More on expectations of quality

Just like the false tradeoff between security and usability, I don’t want to play into the notion that light scope and quality are opposing forces. We will not make progress if we habitually shortchange quality. An “MVP” of poor experience quality is certainly “minimum” but forgets the “viable” and a bit of the “product.” You could say it is actually below “minimum.” For another take on this, see Jason Cohen’s Simple, Lovable, Complete.

Weekly wins for the week of 2023 01 30

  • This is the first week in quite a while that I fulfilled all of my at-work weekly objectives. Sometimes lowering your sights slightly can pay off. Yet I also feel I accomplished more than recent weeks. It’s probably a combination of smaller, more accomplishable (therefore likely better-defined) objectives and actual progress on a thing that’s been lingering for a while. We’ll see if this is a trick or a technique.
  • Having to explain my thoughts about product research/design/development to folks I work with, and having them ask me to operationalize parts of it they don’t fully understand, has led me to explaining some of the concepts from new angles. This is challenging my thinking and helping me to firm it up.
  • I had a lovely chat with a person who is contemplating moving from designer to design manager. I find this sort of thing rewarding because I like helping, and I like meeting people, and because it reminds me of what I’ve learned, what I think, and to listen first. It’s tempting to opine, but only valuable lightly and if that opinion is actually relevant to the person’s situation or question.

Quality expectations

Be it version three or an MVP, the experience we deliver should

  • be valuable to specific users
  • be usable by those users
  • conform to or enhance the user’s understanding of the subject area
  • be pleasant to use
  • be visually polished
  • deliver value in results and conveniences
  • minimize toil
  • be complete in its delivery of the uses we offer
  • be complete in its states, messages, and errors
  • make good use of familiar controls and interaction paradigms
  • make success obvious
  • be obvious in expected actions and right action
  • be self-explanatory, relying on recognition rather than training and recall
  • be well-labeled
  • be instrumented so we can witness users’ successes and difficulties

…even if the scope is small, even if it’s a little slice of functionality from a bigger, longer-term plan, even if it is a fragment of the excellent future we envision. Even the basics should be built completely, with thoughtfulness and pride.

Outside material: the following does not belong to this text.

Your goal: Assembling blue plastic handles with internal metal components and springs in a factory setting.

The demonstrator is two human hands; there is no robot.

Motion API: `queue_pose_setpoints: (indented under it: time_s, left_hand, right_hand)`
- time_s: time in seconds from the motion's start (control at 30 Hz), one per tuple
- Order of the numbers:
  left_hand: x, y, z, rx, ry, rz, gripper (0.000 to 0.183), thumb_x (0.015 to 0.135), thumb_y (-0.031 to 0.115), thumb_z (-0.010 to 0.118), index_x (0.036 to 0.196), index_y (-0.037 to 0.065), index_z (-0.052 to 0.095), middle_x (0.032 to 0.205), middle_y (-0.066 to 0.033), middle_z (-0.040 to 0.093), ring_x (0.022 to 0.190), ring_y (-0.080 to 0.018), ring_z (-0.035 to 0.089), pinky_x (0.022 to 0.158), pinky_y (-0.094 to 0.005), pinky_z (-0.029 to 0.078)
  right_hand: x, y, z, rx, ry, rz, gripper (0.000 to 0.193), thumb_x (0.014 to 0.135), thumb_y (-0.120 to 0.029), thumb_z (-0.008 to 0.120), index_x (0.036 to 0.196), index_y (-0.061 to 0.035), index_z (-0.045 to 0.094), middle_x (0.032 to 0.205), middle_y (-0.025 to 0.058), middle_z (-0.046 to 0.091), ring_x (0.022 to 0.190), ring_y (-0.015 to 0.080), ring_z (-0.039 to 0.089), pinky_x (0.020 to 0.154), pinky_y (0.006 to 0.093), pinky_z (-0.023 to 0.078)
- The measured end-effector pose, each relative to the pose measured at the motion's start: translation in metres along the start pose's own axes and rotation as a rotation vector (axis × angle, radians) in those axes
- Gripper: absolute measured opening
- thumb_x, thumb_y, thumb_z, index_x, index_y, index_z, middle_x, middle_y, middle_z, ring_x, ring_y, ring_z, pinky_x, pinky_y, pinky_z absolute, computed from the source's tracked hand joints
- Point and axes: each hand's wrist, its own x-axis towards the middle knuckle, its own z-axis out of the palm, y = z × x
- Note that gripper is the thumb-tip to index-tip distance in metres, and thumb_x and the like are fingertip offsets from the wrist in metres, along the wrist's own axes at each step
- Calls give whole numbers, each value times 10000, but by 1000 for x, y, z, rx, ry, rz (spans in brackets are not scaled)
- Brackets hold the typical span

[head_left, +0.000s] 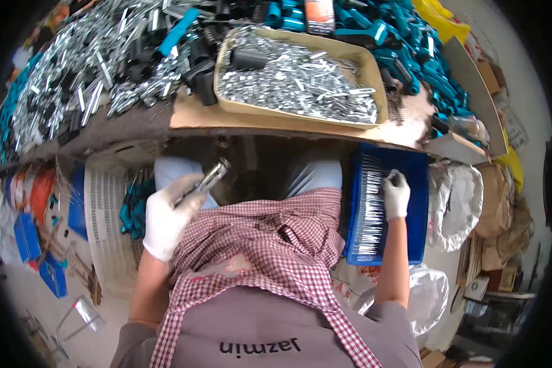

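My left hand [170, 214], in a white glove, is closed around a shiny metal piece [213, 175] that points up and to the right above my lap. Its exact kind I cannot make out. On the right, my gloved right hand [397, 195] is over a blue bin [416, 236], with its fingers curled together; what they hold, if anything, is hidden. Beside that hand, thin silver metal parts [369, 205] stand packed in a long row along the bin's left side.
On the bench ahead, a cream tray [300, 119] holds many small metal pieces. Loose metal strips [61, 80] pile up at left, teal tool housings [432, 67] at right. A white plastic basket [107, 227] with teal parts stands left of my legs; a silver-lined bag [457, 205] is right of the bin.
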Motion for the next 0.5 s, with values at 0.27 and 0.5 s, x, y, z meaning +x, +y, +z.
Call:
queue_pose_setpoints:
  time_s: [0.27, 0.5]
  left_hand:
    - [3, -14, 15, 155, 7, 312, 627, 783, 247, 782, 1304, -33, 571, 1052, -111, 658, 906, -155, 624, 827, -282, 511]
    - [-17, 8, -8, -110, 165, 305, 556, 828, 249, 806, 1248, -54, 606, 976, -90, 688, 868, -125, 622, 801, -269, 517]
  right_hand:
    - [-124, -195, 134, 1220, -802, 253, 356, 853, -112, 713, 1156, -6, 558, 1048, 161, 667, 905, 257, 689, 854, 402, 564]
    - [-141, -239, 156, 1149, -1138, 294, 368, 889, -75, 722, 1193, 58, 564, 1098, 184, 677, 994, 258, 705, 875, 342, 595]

Weekly wins for the week of 2023 01 23

  • I installed a bluteotth kit behind the factory car stereo in the 2006 Matrix and
    • it worked on the first try,
    • it sounds great,
    • pairing was easy and the connection seems reliable, and
    • in doing so I accidentally fixed the clock.
    • I also found a decent way to plug the hole in the dash left by the old aux in jack.
  • There’s a personnel issue at work, but it has a bright side and is totally surmountable. It is very likely that the parties involved will grow as a result. That’s not an easy way to get growth, but I’ll take it, this time.
  • I hit a new one-rep deadlift max on Wednesday. 365lbs is a far cry from the max of my youth or even of a decade ago, but I can see my way to exceeding those with time. Forward!